Action item:
Print all of the data below exactly as it appears, leaving out every image.

Items listed in a dataset
┌──
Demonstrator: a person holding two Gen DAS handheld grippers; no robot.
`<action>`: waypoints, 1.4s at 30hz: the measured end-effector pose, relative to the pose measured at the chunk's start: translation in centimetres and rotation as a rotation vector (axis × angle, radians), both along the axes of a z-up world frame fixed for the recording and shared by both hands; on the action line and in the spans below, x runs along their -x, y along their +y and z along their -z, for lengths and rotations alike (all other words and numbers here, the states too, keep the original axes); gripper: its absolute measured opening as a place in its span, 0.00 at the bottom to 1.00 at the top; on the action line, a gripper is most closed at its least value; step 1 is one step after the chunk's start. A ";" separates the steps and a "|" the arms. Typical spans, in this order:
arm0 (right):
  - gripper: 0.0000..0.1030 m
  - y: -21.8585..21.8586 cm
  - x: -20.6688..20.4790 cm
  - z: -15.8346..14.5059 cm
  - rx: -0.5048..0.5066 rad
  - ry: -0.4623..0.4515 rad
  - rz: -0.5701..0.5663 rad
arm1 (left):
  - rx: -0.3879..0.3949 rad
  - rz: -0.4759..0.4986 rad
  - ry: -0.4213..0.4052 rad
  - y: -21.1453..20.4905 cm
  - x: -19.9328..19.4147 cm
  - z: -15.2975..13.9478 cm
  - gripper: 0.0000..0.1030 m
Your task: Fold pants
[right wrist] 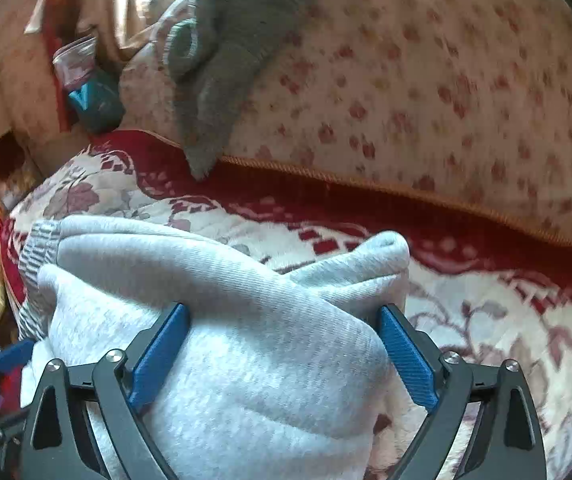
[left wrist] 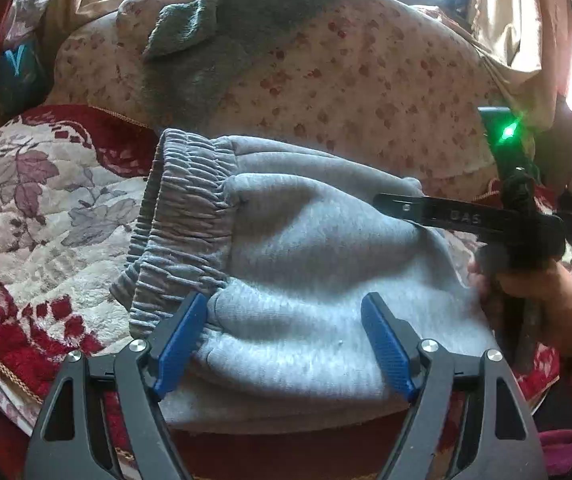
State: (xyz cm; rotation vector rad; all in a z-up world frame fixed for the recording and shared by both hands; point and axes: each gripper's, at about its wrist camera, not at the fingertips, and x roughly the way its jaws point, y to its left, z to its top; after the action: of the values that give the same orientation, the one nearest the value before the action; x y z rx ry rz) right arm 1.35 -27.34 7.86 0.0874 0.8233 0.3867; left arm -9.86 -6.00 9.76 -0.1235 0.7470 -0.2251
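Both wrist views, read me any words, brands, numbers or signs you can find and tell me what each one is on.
"DAS" or similar, embossed on the black finger of the right gripper, seen in the left wrist view; faint, so the reading is unsure.
Nothing readable on the grey pants, the red floral blanket or the teal package; any print there is too blurred.
Right wrist view: no legible text.

red floral blanket [left wrist: 46,200] – flowered cushion [left wrist: 345,80] – grey towel [left wrist: 214,28] draped over it.
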 end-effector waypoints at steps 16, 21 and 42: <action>0.96 -1.9 6.1 -3.7 -0.032 0.000 -0.045 | -0.085 -0.159 -0.063 -1.3 1.2 -4.5 0.84; 0.96 -1.7 7.5 -3.9 -0.039 -0.003 -0.060 | -0.107 -0.190 -0.067 -1.6 1.5 -4.7 0.85; 0.99 -2.6 8.9 -3.4 -0.083 0.043 -0.089 | -0.058 -0.227 -0.059 -0.1 1.7 -4.7 0.92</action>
State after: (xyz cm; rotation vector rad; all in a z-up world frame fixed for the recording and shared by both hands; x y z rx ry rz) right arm -7.51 -29.95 11.23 0.1374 0.8559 0.5043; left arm -11.59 -6.12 14.45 -0.1447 0.6746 0.0094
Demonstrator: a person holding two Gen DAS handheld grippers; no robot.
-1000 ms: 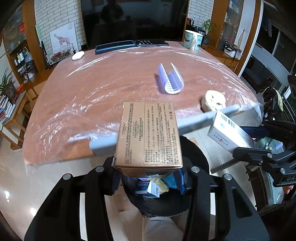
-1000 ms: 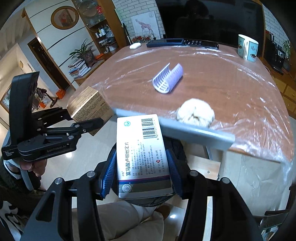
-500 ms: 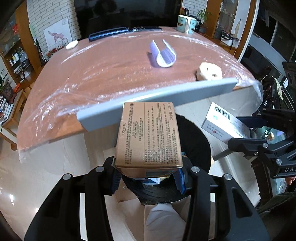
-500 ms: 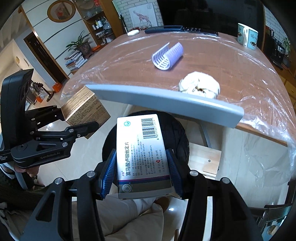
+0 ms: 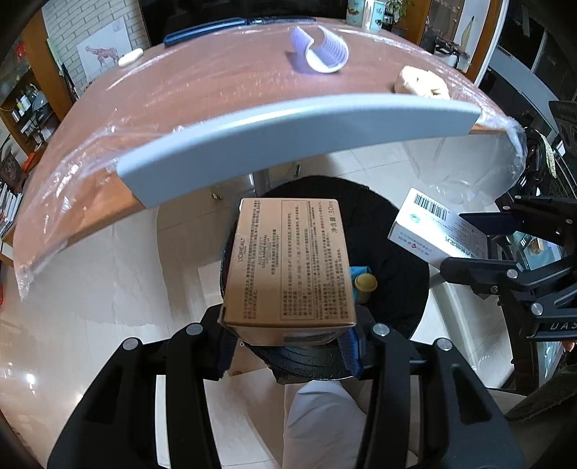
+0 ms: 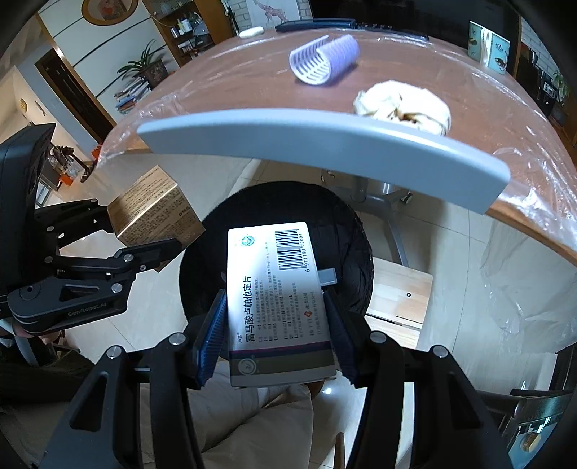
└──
Response area:
Demonstrator: a person holding two Gen DAS handheld grippers; no robot.
`<action>`: waypoints, 1.4s at 30hz: the measured end-effector pose, relative to the pose measured at the chunk's start: translation in centimetres and rotation as a rotation vector (axis × angle, radians), both along the axes of a z-up world frame fixed for the recording and shared by both hands; on the action line and in the spans below, x runs along their -x, y along their +y and z along their -z, for lengths and rotations alike (all other words and numbers here, the states too, keep the original axes); gripper: its absolute measured opening as a place in its span, 0.00 at the bottom to 1.00 at the top; on the action line, a gripper is most closed at its least value; step 1 is one step after the chunk's start. A ";" separates the steps and a "|" the arms. Typical spans, in this order:
arm0 (right):
  - gripper: 0.0000..0.1030 m
  - y: -21.8585..21.8586 cm
  - x: -20.6688..20.4790 cm
  - z: -15.8346..14.5059 cm
  - rx: -0.5048..0.5066 rad
  - ry: -0.4623..0.4515 rad
  - rz: -0.5701..0.5663 rad
arm1 (left):
  - rx: -0.3879..0.3949 rad
  - rz: -0.4759..0.4986 rad
  - ry: -0.4213..0.4052 rad
  - y: -21.1453..20.4905 cm
  - x: -19.9328..19.4147 cm
  - z: -15.2975..13.9478 cm
  - gripper: 0.0000..0.1030 m
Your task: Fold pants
[right wrist] 
[left wrist] 
State: (xyz cm; rotation vector rad; all in a z-up world frame fixed for the recording and shared by both hands; point and axes: each gripper's, at about its wrist camera, not at the fingertips, and x roughly the way its jaws point, y to its left, z to its top; after the action: of the values that give the same orientation, the one nearest the value before the action; x y z rx ry rz) right arm 1.35 -27.34 7.86 0.0874 0.8233 0.3867; left arm -9.86 -6.00 9.76 -0.1235 0.7470 -0.2251
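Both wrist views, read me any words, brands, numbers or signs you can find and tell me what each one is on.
"DAS" or similar, embossed on the black finger of the right gripper, seen in the left wrist view; faint, so the reading is unsure.
Nothing readable on the grey pants, the red floral blanket or the teal package; any print there is too blurred.
Right wrist view: no legible text.

red floral blanket [left wrist: 46,200] – flowered cushion [left wrist: 345,80] – grey towel [left wrist: 214,28] draped over it.
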 end-effector waypoints at steps 16, 21 and 42: <action>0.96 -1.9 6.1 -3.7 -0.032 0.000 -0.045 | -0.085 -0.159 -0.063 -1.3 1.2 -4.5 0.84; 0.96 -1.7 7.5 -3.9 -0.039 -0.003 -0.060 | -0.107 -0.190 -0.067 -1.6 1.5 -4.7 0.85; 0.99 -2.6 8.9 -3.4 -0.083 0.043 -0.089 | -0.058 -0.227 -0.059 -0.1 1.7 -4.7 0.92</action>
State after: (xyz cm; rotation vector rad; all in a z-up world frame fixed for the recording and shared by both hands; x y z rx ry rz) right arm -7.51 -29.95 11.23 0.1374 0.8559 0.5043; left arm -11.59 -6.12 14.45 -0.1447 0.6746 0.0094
Demonstrator: a person holding two Gen DAS handheld grippers; no robot.
-1000 ms: 
-1000 ms: 
-500 ms: 
-500 ms: 
+0 ms: 
+0 ms: 

No more output remains.